Appendix 6 - Statements from two child outworkers

Appendix 6 - Statements from two child outworkers

Statement No.1

When asked how I feel about my parents being outworkers, I feel very bitter and angry that my parents are outworkers.  Growing up with tow little sisters and one little brother and one older brother, I feel very disappointed and disadvantaged with my parents working seven days a week, 20 hours a day without one day off no matter what day it is, Christmas or New Years Day.

With my parents working so much and my brother in Year 12, I started looking after my little brother and sisters a lot.  After school I would go and pick them up at school and we would walk home, not having enough money to spend on a bus or train ride home.  I would them make them do their homework or have a shower, then I help my parents to sew.  We would always be quiet at home because we were scared to make too much noise and distract my brother from doing his homework.

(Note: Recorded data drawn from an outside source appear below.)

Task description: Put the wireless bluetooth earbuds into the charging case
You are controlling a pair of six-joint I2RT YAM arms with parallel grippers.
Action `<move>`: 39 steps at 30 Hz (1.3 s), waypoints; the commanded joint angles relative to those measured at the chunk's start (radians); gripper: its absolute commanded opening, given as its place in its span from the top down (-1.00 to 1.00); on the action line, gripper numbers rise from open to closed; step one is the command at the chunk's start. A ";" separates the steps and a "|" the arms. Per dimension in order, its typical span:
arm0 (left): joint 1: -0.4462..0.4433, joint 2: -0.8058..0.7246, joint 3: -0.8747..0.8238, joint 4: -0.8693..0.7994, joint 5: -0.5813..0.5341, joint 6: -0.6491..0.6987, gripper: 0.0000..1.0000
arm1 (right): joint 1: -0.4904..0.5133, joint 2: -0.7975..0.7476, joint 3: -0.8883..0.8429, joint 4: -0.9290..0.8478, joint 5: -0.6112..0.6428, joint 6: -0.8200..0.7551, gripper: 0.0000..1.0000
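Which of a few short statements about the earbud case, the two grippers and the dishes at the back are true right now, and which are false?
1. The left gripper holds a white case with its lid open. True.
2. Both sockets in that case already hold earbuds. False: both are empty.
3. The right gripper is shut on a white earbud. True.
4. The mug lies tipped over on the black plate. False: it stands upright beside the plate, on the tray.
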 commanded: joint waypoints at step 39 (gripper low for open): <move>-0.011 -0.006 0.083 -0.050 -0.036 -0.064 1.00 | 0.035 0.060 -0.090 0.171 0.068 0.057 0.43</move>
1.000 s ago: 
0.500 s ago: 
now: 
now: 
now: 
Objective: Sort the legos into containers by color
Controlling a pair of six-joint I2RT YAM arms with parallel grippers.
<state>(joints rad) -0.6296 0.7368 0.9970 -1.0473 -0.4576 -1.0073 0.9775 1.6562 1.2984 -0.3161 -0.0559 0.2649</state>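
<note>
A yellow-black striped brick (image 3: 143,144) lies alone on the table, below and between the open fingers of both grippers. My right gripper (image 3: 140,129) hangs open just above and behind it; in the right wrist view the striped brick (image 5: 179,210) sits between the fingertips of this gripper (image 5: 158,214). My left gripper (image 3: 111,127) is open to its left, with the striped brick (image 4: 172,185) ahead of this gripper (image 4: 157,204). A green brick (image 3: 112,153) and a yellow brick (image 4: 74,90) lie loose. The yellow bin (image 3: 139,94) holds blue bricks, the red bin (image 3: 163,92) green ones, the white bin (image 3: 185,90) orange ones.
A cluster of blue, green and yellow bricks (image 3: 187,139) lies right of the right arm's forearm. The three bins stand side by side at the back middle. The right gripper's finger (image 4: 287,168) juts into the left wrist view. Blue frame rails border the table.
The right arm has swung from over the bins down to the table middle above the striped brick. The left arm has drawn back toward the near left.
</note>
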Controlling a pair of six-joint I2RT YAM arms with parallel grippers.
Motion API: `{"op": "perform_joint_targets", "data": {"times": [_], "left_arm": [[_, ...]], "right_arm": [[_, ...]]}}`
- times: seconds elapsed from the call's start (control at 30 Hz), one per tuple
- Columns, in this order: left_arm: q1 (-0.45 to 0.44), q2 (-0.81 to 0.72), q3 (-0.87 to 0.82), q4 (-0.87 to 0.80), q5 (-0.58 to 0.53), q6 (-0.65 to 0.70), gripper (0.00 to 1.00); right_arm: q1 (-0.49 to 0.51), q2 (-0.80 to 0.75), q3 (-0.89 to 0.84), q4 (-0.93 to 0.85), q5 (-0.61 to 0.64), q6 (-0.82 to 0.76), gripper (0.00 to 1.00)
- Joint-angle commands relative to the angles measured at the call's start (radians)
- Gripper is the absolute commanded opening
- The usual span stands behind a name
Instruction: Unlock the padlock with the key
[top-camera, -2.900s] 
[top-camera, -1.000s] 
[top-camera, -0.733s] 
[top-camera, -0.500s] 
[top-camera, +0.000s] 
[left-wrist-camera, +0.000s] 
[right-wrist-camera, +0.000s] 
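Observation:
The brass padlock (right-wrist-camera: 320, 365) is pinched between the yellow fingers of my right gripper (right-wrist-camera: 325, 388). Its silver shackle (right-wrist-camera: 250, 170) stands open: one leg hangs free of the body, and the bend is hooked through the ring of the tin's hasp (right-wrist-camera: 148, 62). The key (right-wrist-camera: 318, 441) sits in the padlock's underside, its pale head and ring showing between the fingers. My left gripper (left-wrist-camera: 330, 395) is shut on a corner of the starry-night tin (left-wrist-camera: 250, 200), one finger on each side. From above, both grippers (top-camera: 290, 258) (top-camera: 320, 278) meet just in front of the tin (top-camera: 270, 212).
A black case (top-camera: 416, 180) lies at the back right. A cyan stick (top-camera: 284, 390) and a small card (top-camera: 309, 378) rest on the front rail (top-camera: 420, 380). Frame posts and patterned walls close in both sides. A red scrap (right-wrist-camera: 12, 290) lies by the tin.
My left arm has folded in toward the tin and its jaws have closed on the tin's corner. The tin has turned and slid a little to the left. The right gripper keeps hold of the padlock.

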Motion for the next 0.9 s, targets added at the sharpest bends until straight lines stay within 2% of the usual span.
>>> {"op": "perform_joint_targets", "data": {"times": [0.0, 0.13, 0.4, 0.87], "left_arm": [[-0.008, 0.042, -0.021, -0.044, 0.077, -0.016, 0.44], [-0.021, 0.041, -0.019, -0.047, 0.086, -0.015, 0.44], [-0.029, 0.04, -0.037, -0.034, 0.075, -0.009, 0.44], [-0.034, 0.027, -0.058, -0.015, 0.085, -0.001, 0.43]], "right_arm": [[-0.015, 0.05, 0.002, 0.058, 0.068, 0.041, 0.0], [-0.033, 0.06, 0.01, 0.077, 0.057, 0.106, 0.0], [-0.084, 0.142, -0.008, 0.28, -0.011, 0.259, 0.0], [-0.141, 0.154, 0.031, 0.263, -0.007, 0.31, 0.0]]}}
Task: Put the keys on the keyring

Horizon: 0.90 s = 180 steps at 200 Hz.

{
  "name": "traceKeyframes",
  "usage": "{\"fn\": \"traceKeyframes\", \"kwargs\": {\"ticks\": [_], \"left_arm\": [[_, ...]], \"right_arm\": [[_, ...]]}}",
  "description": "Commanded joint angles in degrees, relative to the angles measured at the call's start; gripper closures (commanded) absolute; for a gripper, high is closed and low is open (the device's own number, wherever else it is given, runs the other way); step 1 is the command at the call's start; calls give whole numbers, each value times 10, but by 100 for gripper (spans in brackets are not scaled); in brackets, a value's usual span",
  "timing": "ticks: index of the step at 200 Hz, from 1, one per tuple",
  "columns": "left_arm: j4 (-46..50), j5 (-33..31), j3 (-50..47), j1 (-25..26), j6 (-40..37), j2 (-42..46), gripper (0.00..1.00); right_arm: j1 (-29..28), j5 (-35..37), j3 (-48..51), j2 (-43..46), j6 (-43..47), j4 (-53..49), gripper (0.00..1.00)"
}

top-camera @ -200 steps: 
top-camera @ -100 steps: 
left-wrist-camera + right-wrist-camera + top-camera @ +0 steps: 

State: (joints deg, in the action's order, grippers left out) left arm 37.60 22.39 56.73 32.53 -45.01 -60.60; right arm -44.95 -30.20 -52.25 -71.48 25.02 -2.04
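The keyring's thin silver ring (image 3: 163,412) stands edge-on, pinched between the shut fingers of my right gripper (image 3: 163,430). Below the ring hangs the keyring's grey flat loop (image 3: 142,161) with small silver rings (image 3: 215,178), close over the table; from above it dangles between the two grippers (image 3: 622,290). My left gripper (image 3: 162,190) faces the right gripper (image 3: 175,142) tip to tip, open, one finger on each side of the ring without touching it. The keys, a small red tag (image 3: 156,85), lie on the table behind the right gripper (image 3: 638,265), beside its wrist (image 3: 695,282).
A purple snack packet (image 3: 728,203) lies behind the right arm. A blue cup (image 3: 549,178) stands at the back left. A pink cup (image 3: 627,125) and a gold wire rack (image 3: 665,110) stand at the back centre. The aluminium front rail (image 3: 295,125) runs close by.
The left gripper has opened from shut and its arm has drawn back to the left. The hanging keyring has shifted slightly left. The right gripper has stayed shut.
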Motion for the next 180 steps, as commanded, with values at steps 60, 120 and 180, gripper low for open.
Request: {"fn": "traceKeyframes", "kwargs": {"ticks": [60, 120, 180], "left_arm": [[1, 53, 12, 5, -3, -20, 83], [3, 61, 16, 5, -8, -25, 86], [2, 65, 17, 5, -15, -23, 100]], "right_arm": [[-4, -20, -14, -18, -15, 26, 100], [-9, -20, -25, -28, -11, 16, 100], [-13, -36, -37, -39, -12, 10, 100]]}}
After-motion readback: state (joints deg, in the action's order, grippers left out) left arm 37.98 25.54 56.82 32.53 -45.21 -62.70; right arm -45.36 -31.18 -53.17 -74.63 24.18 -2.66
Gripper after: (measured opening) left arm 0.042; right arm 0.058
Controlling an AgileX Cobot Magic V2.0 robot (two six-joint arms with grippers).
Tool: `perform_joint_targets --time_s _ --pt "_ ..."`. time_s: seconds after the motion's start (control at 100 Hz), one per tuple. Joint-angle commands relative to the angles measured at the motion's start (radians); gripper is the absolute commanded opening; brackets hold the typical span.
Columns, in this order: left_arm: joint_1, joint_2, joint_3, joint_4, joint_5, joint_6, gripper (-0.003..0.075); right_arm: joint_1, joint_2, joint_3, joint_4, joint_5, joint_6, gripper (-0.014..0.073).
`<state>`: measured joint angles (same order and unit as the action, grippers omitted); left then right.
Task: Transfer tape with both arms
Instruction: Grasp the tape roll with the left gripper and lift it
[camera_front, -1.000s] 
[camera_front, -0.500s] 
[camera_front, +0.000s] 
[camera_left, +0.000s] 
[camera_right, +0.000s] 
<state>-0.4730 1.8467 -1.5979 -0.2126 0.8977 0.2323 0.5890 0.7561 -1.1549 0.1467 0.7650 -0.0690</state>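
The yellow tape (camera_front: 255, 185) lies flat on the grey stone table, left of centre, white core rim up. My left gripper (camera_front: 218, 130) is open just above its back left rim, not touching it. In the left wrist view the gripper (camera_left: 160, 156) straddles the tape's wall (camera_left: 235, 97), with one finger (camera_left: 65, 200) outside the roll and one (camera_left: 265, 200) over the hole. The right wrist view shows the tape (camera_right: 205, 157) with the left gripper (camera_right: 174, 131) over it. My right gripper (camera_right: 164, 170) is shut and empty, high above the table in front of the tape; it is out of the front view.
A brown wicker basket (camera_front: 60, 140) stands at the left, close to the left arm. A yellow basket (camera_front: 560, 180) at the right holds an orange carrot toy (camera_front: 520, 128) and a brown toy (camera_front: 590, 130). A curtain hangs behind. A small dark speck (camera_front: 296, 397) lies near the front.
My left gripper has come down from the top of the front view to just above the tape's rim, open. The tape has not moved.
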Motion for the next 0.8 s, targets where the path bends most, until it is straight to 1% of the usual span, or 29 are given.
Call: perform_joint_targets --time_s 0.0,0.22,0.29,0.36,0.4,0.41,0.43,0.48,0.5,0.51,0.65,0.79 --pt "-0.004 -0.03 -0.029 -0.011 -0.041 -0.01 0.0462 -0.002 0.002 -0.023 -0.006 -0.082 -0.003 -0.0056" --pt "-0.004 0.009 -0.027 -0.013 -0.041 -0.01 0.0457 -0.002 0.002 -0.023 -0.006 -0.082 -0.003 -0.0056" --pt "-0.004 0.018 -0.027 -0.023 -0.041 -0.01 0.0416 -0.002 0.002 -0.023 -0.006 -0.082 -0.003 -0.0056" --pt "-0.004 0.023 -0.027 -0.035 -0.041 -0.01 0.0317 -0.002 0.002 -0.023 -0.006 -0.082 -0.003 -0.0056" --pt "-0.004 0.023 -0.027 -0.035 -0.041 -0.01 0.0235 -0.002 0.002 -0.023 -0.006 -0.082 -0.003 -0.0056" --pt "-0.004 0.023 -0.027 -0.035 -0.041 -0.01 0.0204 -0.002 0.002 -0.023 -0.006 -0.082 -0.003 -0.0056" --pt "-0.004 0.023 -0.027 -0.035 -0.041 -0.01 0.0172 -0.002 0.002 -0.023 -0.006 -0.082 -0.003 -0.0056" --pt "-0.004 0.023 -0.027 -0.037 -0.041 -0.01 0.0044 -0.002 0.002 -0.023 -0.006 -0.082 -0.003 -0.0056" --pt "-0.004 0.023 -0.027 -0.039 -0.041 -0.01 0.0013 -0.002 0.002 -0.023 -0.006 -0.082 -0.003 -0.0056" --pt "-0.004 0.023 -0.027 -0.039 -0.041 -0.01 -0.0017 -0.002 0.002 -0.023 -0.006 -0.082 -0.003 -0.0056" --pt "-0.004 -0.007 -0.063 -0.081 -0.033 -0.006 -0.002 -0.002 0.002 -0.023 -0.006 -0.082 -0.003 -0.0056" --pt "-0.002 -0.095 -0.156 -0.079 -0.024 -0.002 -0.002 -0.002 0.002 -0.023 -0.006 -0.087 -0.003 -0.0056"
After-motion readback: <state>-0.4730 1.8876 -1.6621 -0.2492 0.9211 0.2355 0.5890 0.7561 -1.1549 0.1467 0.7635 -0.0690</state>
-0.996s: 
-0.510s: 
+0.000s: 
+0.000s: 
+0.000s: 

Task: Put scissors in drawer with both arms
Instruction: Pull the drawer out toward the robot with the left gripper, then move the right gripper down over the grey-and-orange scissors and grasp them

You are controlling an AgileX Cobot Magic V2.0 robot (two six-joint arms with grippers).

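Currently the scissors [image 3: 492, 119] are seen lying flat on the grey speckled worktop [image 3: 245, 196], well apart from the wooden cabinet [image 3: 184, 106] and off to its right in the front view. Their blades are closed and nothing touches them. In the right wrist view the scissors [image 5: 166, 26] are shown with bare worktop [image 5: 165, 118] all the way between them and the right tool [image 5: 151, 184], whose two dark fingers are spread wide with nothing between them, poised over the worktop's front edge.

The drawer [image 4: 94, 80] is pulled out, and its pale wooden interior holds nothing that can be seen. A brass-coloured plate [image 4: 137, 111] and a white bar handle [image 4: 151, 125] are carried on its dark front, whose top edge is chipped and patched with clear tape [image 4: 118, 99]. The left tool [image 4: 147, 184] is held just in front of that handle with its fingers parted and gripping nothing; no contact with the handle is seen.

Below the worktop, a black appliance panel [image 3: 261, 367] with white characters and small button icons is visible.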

I would make dinner around 6 O'clock and we would eat it except my parents would keep on sewing.  Then they would go play some quiet game or something while I helped my parents again.  Around 9 O’clock they would go to bed, since we didn't have a TV I wouldn't have to tell them to turn it off.  They would go to bed without me telling them to and during the time they were asleep I would bring my parents dinner.  It was exactly the same thing I had except it was cold and they didn't want me to heat it up because it would make the gas bill bigger and since we didn't have a microwave they would eat it just like that.  During the time they ate their dinner I would help them sew the clothes.

Sometimes my little brother and sisters wouldn't see my parents for a whole week unless they went out to the garage to see them but then my parents would tell them to get out of the garage and do their homework.  Soon we needed to buy more stuff for my brother such as his textbooks and his calculator so I would help my parents more to get more money and soon my little brother and sisters had to walk home from school by themselves while I helped my parents.

There were times when I would sew till 5am and go to sleep then wake up at 7am to make my little brother and sister’s breakfast and lunch and then I would go to school.

During mid-year of my Year 11, I decided to quit school completely and stay home and help my parents sew and find more money to send my brother to University.  After I quit school I helped my parents everyday and they started to accept more work and I would sometimes not sleep for a couple of days to help my parents.  I feel really sorry for my little brother and sisters because my parents never have time to spend with them at all and they know never to disturb them.

My little brother and sisters never go out because they are expected to go home straight after school and are beginning to help them sew, cut or iron.  My youngest sister is eight and does some small jobs.

I think it is a great injustice because they are just little children eight, ten and twelve years of age and are needed to help our parents sew, cut or iron.  The same age as when I began helping to sew.  So they have enough money to pay the bill and buy food.  I quit school two years ago and I don't think I will ever go back because my parents need me too much at home.

TANG  - 17 years, March 1998


Statement No: 2

As a child my family and I lived in poverty in Vietnam till we immigrated to Australia.  I thought we would be better off in Australia than in Vietnam, but then we couldn't pay all the bills with my mother and father began working as outworkers.

They started sewing a lot and soon I didn't see my parents much except when they asked me to help them because they couldn't finish all their work.

Soon whenever I had spare time I would be in the garage sewing and helping them sew the hems and iron the dresses and shirts or whatever their bosses would give them to sew.  I was in Grade 6 when I began doing this work.

After a few months I would stay up till 2am to help them out and wake up around 5 am to help them sew because we never seem to have spare money to buy the things we needed.  Every month my parents would dread the bills coming so they accepted more work and soon I would come home straight after school to help sew.

Sometimes if we were really desperate I would stay home the whole day and help them.  On those days my parents would always worry how my school work was suffering and what bad parents they were.  I always tried to comfort them by saying that I was doing find and would do my school work during the spare times I had.

In reality I didn't have any spare time and I would always have bags under my eyes and felt really tired.  Recess was a time when I would try to get some sleep or do my work.  My friends knew what I was going through because they were going through the same things so that sometimes we would compare how much sleep we got.

This year I am in Year 12 and I wonder if I going to pass this year because now we aren't getting paid a lot because the boss keeps telling us about how we have sewn the garments wrong and refuses to pay us.  My parents and I know that there is nothing wrong with the garments but my parents are too scared that their boss would find a problem and fire them.  Then we won't have any money to pay the bills and we might be forced to go back to Vietnam. So now my parents are accepting more work everyday and we've got less time to do it in.

I just hoped that I could pass my V.C.E. and get a decent job because I didn't want to end up like my parents being outworkers and being paid next to nothing.